SOCIETE. Sobriété, décroissance, économie du partage, low tech et agriculture raisonnée. Tous ces thèmes convergent dans le "Manifeste pour une frugalité heureuse" lancé par des architectes et urbanistes opposés à l'immobilisme ou au techno-scientisme. Détails.
Pour l'architecture et l'aménagement des territoires urbains et ruraux, une autre voie est possible : celle de la frugalité, cette démarche qui consiste à atteindre des objectifs élevés tout en économisant les ressources nécessaires. Par quel moyen ? Un emploi raisonné et raisonnable de matériaux et d'énergie, une conception ingénieuse et un refus du mode de consommation et de développement actuels. Dans le "Manifeste pour une frugalité heureuse", trois professionnels reconnus de la construction, l'architecte Dominique Gauzin-Müller, l'urbaniste Philippe Madec et l'ingénieur Alain Bornarel, expliquent : "Les professionnels du bâtiment et de l'aménagement du territoire ne peuvent se soustraire à leur responsabilité. Leurs domaines d'action émettent au moins 40 % des gaz à effet de serre pour les bâtiments et bien plus avec les déplacements induits par les choix urbanistiques".
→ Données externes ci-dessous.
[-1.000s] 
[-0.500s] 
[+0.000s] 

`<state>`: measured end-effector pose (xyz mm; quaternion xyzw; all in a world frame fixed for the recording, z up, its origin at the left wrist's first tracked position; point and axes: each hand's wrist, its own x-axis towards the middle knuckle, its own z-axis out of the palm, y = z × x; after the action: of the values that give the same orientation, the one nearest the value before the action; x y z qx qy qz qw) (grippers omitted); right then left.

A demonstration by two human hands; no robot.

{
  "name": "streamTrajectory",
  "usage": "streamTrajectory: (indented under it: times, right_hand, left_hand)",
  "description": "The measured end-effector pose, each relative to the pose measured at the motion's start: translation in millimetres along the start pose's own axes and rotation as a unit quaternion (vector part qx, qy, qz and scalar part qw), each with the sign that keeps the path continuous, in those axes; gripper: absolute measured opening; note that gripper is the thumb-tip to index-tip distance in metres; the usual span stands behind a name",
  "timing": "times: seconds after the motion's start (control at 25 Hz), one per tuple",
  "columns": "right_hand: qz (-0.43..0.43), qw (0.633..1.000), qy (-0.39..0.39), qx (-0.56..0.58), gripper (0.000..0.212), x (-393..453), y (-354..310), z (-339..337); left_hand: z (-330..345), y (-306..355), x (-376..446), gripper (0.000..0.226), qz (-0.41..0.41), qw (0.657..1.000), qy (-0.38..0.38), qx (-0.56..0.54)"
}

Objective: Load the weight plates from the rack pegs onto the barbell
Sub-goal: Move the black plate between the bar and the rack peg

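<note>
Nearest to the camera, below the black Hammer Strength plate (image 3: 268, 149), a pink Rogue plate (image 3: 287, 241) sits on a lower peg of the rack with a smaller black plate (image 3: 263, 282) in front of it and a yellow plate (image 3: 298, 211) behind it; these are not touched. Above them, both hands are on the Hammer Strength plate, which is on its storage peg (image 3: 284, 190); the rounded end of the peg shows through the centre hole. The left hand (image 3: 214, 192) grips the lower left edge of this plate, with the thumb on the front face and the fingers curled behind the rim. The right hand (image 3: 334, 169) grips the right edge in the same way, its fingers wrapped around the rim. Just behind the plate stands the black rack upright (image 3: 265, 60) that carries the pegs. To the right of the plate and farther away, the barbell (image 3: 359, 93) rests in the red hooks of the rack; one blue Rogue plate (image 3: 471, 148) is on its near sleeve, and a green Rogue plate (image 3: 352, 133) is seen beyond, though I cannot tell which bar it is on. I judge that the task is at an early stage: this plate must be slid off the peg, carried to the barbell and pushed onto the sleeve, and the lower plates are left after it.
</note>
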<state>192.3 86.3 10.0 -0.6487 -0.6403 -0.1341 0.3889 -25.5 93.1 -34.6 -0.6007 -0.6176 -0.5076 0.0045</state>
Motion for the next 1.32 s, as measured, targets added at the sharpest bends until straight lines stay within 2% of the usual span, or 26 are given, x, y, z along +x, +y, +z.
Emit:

Rénover plutôt que construire, raisonner plutôt que suréquiper
Ils déplorent tout d'abord la priorité donnée à la construction neuve plutôt qu'à la réhabilitation de l'existant et rappellent que l'artificialisation des sols concerne chaque année 60.000 hectares en France, soit "tous les 10 ans, l'équivalent de la surface d'un département". Les trois activistes dénoncent ensuite des engagements non tenus, des objectifs revus à la baisse et des échéances reportées, comme pour la réduction de la part du nucléaire dans le mix énergétique français ou le retour en arrière proposé sur la RT2012.
Les auteurs du manifeste signalent toutefois que les choses évoluent : "(…) à l'échelle du bâtiment, on construit des édifices sains et agréables à vivre sans ventilation mécanique ni climatisation, voire sans chauffage. Grâce à la ventilation naturelle, au rafraîchissement passif, à la récupération des apports de chaleur gratuits et à l'inertie thermique, la conception bioclimatique permet de réduire au strict minimum les consommations d'énergie, tout en assurant un confort accru". Ils plaident à la fois pour la construction bois, comme l'ont fait le climatologue Jean Jouzel et l'économiste Pierre Larrouturou, pour les isolants biosourcés et pour la terre crue.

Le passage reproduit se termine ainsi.